### Work instruction
If a line below contains the word "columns", count it; give only the total.

### The data

────

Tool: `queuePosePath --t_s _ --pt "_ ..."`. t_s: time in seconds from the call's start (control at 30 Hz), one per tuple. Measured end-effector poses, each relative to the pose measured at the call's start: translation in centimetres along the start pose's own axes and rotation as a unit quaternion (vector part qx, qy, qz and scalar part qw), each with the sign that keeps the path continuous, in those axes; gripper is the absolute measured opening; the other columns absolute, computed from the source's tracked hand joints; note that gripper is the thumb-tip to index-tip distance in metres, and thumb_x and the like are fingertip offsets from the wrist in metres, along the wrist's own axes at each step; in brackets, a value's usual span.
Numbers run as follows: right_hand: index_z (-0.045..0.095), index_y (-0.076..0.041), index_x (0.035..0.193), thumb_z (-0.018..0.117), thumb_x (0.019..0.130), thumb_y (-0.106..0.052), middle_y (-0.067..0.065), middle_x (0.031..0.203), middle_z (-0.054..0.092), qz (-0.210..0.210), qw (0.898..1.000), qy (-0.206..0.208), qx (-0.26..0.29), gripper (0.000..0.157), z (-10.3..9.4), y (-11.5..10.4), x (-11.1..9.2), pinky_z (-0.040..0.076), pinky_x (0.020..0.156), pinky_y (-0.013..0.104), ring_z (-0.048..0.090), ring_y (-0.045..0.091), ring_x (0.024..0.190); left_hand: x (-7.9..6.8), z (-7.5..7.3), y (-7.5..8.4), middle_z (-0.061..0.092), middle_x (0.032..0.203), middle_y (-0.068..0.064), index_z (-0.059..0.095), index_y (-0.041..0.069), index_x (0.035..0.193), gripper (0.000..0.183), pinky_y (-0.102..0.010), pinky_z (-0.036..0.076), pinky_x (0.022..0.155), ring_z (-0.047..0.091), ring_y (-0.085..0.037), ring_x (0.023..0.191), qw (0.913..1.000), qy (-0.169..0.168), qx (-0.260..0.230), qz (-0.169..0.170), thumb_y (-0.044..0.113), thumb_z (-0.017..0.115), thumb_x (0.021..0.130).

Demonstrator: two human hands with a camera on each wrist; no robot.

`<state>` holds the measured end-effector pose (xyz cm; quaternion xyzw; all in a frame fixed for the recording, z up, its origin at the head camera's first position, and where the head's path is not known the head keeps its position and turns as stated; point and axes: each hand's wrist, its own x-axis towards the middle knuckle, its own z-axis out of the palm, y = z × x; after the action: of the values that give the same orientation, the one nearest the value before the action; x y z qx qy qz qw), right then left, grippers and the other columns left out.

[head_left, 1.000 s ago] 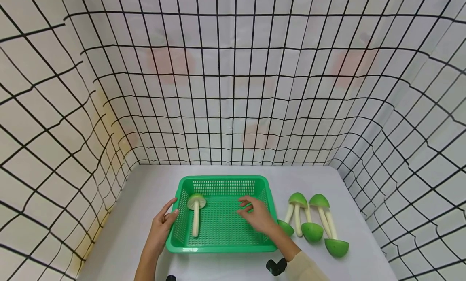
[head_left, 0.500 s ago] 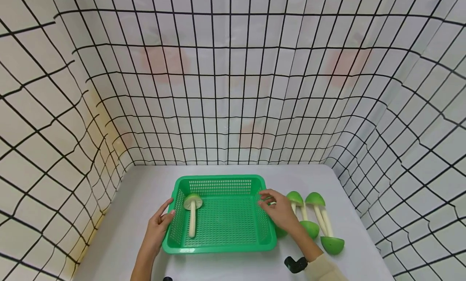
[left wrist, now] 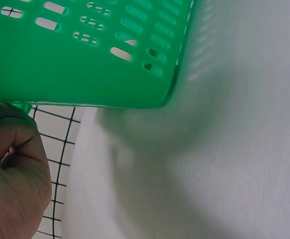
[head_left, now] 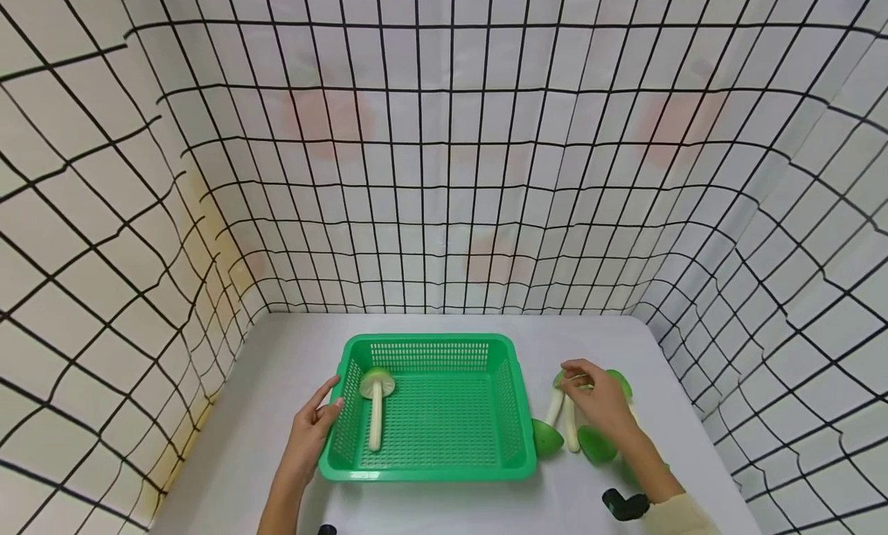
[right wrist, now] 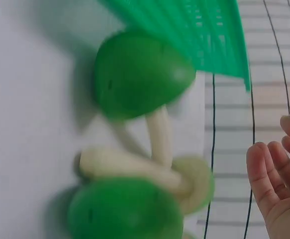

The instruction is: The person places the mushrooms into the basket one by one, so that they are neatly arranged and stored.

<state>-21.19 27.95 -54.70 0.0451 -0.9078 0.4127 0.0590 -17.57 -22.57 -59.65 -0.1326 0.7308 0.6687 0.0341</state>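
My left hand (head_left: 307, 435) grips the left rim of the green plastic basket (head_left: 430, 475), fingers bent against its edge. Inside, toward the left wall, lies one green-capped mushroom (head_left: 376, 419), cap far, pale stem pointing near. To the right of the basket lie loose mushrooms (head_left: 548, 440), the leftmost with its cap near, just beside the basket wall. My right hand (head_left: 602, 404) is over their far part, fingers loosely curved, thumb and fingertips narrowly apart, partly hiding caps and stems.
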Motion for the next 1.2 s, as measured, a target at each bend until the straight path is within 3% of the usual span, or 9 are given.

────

### Reply to the exercise
2